EXERCISE PROMPT: In the records below, find the line holding "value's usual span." and the line holding "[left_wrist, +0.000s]". Set down both, with every line between them, exactly.

RAW DATA:
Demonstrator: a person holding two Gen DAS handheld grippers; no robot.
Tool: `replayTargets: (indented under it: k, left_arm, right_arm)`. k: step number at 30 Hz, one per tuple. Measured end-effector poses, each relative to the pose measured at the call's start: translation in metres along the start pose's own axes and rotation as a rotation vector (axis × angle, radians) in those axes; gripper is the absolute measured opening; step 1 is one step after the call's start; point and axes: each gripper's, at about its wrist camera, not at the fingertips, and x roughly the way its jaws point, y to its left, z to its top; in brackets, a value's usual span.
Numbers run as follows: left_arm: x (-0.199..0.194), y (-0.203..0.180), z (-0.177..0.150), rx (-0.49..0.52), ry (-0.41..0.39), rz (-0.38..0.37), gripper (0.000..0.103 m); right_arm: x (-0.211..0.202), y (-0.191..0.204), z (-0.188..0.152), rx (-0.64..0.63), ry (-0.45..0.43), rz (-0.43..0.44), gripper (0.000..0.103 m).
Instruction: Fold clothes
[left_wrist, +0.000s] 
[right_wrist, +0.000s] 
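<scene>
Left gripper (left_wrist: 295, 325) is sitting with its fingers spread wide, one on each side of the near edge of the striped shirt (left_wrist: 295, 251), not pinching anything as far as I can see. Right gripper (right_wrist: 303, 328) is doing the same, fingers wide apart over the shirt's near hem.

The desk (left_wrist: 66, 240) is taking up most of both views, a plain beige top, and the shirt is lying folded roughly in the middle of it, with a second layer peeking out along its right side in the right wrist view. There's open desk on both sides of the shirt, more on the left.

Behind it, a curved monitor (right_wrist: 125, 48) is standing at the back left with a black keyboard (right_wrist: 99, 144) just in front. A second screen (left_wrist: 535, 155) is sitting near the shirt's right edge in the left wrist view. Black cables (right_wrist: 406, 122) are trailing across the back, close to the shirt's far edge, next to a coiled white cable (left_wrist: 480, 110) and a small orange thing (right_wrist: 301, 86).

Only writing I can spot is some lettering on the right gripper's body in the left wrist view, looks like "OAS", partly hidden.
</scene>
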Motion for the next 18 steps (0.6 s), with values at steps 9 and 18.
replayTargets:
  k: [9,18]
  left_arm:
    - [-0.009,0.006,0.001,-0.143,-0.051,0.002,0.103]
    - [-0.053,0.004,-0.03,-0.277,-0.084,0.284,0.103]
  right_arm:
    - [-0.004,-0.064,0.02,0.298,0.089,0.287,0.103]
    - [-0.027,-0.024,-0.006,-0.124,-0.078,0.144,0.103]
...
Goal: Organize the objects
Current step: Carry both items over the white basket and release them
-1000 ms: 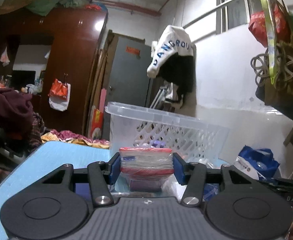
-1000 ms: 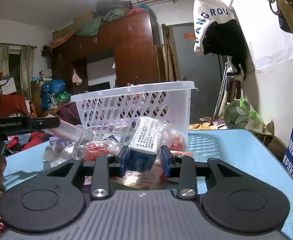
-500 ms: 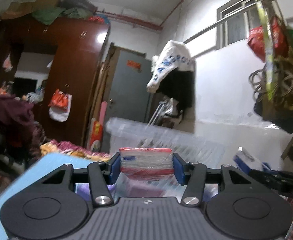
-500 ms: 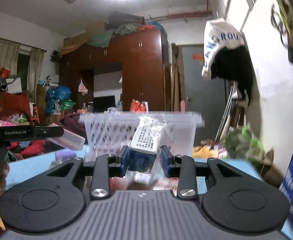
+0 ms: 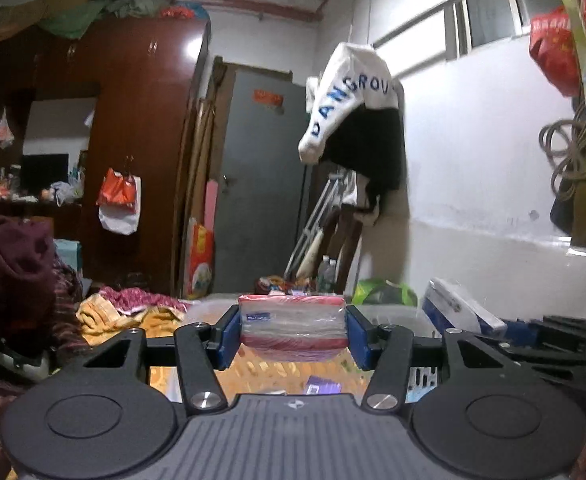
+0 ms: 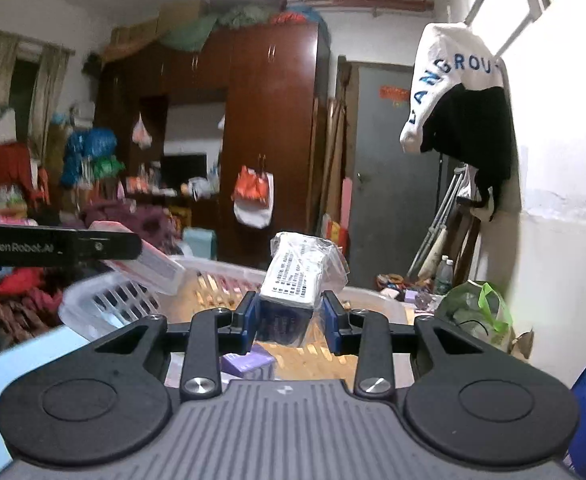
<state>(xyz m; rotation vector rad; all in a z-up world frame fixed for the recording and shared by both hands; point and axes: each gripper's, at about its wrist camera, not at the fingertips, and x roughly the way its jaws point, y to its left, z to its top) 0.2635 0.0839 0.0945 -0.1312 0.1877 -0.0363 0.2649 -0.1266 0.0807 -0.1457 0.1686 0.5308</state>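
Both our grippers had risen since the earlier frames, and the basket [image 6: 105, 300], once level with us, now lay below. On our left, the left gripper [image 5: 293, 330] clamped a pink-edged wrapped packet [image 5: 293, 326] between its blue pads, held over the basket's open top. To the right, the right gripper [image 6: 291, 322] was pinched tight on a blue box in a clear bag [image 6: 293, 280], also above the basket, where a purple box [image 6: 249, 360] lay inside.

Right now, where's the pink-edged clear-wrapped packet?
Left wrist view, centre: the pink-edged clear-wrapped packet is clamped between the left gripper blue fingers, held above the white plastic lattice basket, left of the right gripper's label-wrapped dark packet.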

COMPLETED EXERCISE:
Tool: `replayTargets: (indented under it: k, left_arm, right_arm)`. k: step number at 30 Hz, one per tuple. Measured end-effector poses, each relative to the pose measured at the call's start: translation in metres along the start pose's own axes and rotation as a rotation vector (axis × angle, radians) in those axes; gripper is the absolute measured opening; step 1 is one step after the call's start; point and axes: each gripper's, at about its wrist camera, not at the fingertips, and x roughly the way its jaws point, y to its left, z to its top; in brackets, a value's usual span.
Numbers run as follows: left_arm: x (-0.199..0.194), y (-0.203..0.180), z (-0.177..0.150), rx (-0.49..0.52), ry (-0.41..0.39), rz (-0.38..0.37), gripper (0.000..0.103 m); right_arm: x (-0.211..0.202), y (-0.191..0.204), z (-0.188..0.152), rx (-0.64..0.63), ry (-0.45..0.43), rz (-0.43..0.44), gripper (0.000..0.103 m).
Instruction: Fold clothes
[left_wrist, +0.000s] 

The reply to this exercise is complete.